In 2022, Greenwood starred in Sean Lahiff's debut film as director, Carnifex. A science fiction/horror film with large-scale special effects, the film also stars Alexandra Park and Sisi Stringer, and premiered at the Adelaide Film Festival in October 2022. In 2024 he reunited with Russell Crowe in American crime thriller film Sleeping Dogs, as Richard Finn.

Greenwood's stage roles include STC productions, Cat on a Hot Tin Roof at the Roslyn Packer Theatre (playing Brick; his father also appeared, as Big Daddy) and STC's Cloud Nine.

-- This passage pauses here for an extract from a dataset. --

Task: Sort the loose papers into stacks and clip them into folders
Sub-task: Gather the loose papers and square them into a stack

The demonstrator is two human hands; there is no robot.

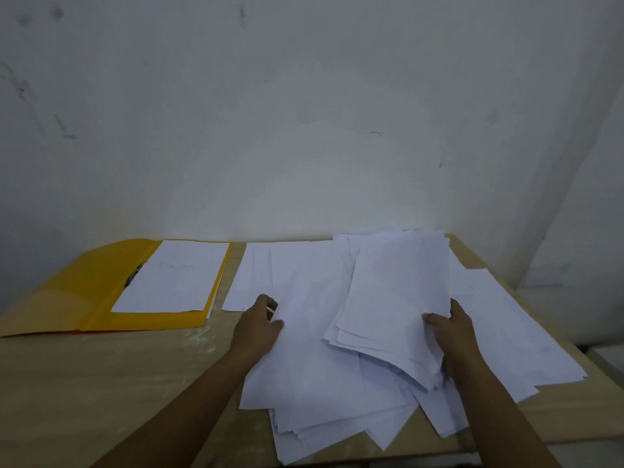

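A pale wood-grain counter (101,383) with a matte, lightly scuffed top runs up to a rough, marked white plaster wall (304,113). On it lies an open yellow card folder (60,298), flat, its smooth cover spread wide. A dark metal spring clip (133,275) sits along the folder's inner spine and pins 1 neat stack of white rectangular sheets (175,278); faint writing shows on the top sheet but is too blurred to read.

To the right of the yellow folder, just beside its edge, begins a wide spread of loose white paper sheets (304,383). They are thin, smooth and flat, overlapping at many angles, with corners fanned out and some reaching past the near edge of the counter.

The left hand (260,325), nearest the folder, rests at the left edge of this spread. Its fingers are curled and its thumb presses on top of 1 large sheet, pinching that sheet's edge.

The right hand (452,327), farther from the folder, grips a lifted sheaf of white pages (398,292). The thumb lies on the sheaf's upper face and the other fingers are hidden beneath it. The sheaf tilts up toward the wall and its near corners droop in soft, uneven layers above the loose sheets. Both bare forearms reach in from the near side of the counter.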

Greenwood was named one of Casting Guild of Australia's 10 Rising Stars of 2018.

==Filmography==
===Film===

| Year | Title | Role | Notes |
| 2008 | 8 | Simon | Segment: "The Water Diary" |
| 2016 | Hacksaw Ridge | Henry Brown |  |
| 2018 | The Nightingale | Jago |  |
| 2019 | The Dustwalker | Paul |  |
| True History of the Kelly Gang | (Uncredited) |  |
| 2021 | The Drover's Wife | John MaPharlen |  |
| 2022 | Carnifex | Ben |  |
| 2024 | Sleeping Dogs | Richard Finn |  |
| 2026 | Klara and the Sun | TBA |  |

===Television===

| Year | Title | Role | Notes |
| 2010 | Kododa | Smokey | TV series |
| 2014 | Old School | Zac | 6 episodes |
| 2015 | Gallipoli | Bevan Johnson | 7 episodes |
| 2019 | The Commons | Tuly | 3 episodes |
| Bad Mothers | Sam | 7 episodes |
| 2020 | Operation Buffalo | Baxter | 5 episodes |
| Liberty Street | Will | Episode: "Sophie" |
| 2021 | Total Control | Leo Jacobs | 6 episodes |
| Wakefield | Trevor | 8 episodes |
| 2022 | Bump | Michael | 5 episodes |
| Pieces of Her | Loner | 3 episodes |
| 2023 | The Clearing | Anton Beaufort | 5 episodes |
| Class of '07 | Brendo | Episode: "The Tribe Has Spoken" |
| 2024 | Return to Paradise | Byron | 1 episode |

===Theatre===
Source:

| Year | Title | Role | Notes | Ref. |
| 2013 | Fury | Joe | Wharf Theatre, Sydney with STC |  |
| 2014 | Once in Royal David’s City | German boyfriend / Border guard | Belvoir St Theatre, Sydney |  |
| 2014; 2016 | The Glass Menagerie | Jim O'Connor | Belvoir St Theatre, Sydney, Malthouse Theatre, Melbourne |  |
| 2015 | Love and Information |  | Malthouse Theatre, Melbourne, Wharf Theatre, Sydney with STC |  |
| 2016 | Back at the Dojo | Young Danny Katz | Belvoir St Theatre |  |
| 2017 | Cloud Nine | Betty / Edward | Wharf Theatre with STC |  |
| Three Sisters | Tusenbach | Sydney Opera House with STC |  |
| 2019 | Cat on a Hot Tin Roof | Brick | STC |  |
| 2023 | The Seagull | Constantine | STC |  |

==Awards and nominations==

| Year | Work | Award | Category | Result | Ref. |
| 2006 | Pacific | Tropfest | Best Young Talent Award | Won |  |
| 2017 | Cloud 9 | Sydney Theatre Awards | Best Male Actor in a Supporting Role in a Mainstage Production | Nominated |  |
| 2018 | Helpmann Awards | Best Male Actor in a Supporting Role in a Play | Nominated |  |
| Harry Greenwood | Casting Guild of Australia Awards | Rising Star Award | Won |  |
| 2021 | Wakefield | AACTA Awards | Best Guest or Supporting Actor in a Television Drama | Nominated |  |

==Personal life==
Greenwood's long term partner is director Milena Bennett. His sister Holly Greenwood, is a fine artist whose work is exhibited at the Olsen Gallery in Sydney and the James Makin Gallery in Melbourne. His cousin Samara Weaving is also an established actress.